→ TASK BRIEF:
Nothing but the lines from the one containing "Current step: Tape" through the one containing "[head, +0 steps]", both included, should be given again, each exactly as written below.

→ DATA FOR THE TASK:
###
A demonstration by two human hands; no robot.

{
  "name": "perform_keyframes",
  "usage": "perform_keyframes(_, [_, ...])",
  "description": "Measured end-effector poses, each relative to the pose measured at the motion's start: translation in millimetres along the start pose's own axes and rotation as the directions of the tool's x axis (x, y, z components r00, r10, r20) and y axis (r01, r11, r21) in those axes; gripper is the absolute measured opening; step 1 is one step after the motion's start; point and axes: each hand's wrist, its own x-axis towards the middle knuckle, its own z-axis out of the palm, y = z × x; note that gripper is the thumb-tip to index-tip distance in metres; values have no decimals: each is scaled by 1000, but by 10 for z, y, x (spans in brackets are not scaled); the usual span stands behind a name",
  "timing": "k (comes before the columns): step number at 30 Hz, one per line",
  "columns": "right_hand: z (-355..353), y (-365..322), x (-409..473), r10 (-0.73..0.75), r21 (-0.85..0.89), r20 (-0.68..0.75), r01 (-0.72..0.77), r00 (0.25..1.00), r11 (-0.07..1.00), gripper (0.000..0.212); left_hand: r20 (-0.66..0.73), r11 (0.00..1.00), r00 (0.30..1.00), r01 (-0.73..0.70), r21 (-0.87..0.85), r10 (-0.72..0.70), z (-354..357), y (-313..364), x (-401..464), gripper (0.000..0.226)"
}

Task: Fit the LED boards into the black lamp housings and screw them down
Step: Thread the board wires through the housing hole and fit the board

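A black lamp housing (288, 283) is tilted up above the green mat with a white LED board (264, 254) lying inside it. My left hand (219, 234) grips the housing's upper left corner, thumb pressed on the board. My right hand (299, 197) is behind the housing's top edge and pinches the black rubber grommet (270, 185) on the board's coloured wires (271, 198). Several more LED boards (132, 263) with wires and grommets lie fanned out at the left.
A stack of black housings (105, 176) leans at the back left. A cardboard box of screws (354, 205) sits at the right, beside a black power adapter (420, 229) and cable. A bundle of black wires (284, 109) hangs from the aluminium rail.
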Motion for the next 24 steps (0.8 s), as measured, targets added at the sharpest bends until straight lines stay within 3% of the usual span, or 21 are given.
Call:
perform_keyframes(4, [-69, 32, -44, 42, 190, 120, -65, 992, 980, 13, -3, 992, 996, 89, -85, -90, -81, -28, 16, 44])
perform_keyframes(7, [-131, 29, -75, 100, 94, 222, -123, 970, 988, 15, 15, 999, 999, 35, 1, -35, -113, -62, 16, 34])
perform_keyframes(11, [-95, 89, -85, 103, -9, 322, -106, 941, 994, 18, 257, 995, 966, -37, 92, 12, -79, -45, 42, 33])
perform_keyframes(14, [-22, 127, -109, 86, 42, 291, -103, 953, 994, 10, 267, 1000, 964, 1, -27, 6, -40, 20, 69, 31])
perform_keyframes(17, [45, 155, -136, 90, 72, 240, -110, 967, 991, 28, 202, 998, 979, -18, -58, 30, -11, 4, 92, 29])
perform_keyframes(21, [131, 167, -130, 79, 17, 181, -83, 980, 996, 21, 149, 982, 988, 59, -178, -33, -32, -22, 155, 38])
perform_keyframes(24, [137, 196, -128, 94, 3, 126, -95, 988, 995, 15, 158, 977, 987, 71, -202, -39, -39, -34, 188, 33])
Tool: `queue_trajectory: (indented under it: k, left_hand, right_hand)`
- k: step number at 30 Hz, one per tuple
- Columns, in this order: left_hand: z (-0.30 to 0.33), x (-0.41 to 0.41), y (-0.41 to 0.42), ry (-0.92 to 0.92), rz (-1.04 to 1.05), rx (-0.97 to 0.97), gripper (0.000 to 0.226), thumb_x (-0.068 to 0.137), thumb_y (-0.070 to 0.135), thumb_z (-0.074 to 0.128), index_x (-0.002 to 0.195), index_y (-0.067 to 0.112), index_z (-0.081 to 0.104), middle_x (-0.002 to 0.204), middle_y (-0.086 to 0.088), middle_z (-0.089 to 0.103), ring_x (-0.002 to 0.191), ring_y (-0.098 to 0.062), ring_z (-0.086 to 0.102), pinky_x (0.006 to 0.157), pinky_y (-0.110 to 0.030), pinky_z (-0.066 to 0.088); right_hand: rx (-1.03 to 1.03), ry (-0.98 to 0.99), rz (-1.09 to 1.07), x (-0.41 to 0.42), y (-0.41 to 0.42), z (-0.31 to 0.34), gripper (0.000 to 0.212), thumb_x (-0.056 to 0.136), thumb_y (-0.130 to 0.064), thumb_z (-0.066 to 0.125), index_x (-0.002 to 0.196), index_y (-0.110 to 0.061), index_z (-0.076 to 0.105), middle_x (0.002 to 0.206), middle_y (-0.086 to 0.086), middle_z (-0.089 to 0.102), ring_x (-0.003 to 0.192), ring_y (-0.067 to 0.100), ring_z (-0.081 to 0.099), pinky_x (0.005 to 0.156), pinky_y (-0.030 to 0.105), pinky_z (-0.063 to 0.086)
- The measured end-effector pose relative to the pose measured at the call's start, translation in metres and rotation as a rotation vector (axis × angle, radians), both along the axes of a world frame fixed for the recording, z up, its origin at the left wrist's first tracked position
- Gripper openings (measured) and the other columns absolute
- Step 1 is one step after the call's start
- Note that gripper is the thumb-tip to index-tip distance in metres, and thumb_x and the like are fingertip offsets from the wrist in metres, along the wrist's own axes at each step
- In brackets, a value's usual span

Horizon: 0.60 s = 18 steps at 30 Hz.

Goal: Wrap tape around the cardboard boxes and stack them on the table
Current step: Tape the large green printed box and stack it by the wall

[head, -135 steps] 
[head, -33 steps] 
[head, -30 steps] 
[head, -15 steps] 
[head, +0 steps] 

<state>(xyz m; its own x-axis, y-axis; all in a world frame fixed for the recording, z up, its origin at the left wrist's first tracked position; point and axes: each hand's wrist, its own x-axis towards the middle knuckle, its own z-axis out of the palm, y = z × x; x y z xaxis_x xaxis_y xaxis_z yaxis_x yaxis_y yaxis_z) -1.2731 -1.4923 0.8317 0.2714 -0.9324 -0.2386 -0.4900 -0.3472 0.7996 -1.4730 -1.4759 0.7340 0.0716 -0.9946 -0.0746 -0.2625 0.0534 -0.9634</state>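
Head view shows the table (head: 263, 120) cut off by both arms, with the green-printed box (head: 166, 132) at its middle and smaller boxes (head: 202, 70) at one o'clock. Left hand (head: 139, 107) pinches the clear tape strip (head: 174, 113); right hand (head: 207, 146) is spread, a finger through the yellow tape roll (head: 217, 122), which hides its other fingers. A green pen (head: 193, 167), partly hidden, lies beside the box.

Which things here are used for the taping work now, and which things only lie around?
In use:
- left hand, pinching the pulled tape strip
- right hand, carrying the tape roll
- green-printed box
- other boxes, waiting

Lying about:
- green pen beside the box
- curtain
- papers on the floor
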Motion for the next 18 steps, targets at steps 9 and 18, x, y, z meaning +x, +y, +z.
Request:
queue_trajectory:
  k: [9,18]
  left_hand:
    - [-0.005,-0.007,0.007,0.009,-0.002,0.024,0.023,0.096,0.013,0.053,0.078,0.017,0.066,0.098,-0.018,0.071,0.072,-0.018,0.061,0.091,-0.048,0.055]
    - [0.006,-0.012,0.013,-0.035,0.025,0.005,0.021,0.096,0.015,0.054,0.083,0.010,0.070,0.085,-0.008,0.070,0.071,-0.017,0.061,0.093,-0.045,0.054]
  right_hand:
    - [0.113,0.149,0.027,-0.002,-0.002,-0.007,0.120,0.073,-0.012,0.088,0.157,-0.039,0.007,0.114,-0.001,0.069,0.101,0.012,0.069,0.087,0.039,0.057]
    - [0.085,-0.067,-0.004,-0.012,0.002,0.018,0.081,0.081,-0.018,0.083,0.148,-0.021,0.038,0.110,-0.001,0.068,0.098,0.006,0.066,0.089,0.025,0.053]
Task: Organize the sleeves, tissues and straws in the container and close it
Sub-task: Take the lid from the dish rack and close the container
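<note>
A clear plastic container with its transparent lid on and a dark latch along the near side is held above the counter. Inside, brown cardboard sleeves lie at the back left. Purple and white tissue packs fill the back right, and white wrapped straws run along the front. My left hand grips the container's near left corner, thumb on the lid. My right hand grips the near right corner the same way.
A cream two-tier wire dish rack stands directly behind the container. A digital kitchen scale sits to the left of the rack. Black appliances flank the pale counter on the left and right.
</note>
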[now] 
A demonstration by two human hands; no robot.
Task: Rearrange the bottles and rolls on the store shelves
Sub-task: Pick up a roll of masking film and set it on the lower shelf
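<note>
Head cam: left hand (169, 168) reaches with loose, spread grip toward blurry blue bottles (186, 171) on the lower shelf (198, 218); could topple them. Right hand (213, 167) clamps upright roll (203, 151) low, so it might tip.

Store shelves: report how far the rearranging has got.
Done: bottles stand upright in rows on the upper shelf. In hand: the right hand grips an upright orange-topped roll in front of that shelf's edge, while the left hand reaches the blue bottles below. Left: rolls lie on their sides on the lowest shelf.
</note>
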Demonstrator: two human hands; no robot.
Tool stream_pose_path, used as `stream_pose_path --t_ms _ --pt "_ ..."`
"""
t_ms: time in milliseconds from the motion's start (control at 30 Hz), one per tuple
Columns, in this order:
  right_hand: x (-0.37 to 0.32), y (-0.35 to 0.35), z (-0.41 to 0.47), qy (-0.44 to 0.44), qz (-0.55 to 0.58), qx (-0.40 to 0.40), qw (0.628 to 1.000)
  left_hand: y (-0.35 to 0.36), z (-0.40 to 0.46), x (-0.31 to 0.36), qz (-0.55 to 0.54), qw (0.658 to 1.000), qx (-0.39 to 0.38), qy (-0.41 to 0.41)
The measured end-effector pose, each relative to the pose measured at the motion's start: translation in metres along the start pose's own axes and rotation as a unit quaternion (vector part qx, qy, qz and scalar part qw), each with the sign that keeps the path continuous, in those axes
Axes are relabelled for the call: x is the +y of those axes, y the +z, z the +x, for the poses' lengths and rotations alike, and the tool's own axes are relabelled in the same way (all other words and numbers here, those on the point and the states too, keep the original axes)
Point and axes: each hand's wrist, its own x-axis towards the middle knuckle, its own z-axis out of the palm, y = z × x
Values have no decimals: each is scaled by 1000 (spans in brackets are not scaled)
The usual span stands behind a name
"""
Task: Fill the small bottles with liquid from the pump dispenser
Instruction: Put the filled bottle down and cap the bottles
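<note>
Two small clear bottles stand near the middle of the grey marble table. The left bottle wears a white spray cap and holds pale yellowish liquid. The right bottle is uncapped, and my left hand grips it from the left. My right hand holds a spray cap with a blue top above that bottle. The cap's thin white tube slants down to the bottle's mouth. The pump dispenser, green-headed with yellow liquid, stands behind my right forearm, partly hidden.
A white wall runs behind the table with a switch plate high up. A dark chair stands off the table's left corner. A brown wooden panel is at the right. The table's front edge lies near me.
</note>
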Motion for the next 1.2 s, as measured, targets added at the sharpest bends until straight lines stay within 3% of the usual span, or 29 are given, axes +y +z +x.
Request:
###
→ RESULT:
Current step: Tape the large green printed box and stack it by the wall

[head, -135 steps] 
[head, -33 steps] 
[head, -30 steps] 
[head, -15 steps] 
[head, +0 steps] 

Besides this answer, the exercise requires nothing else.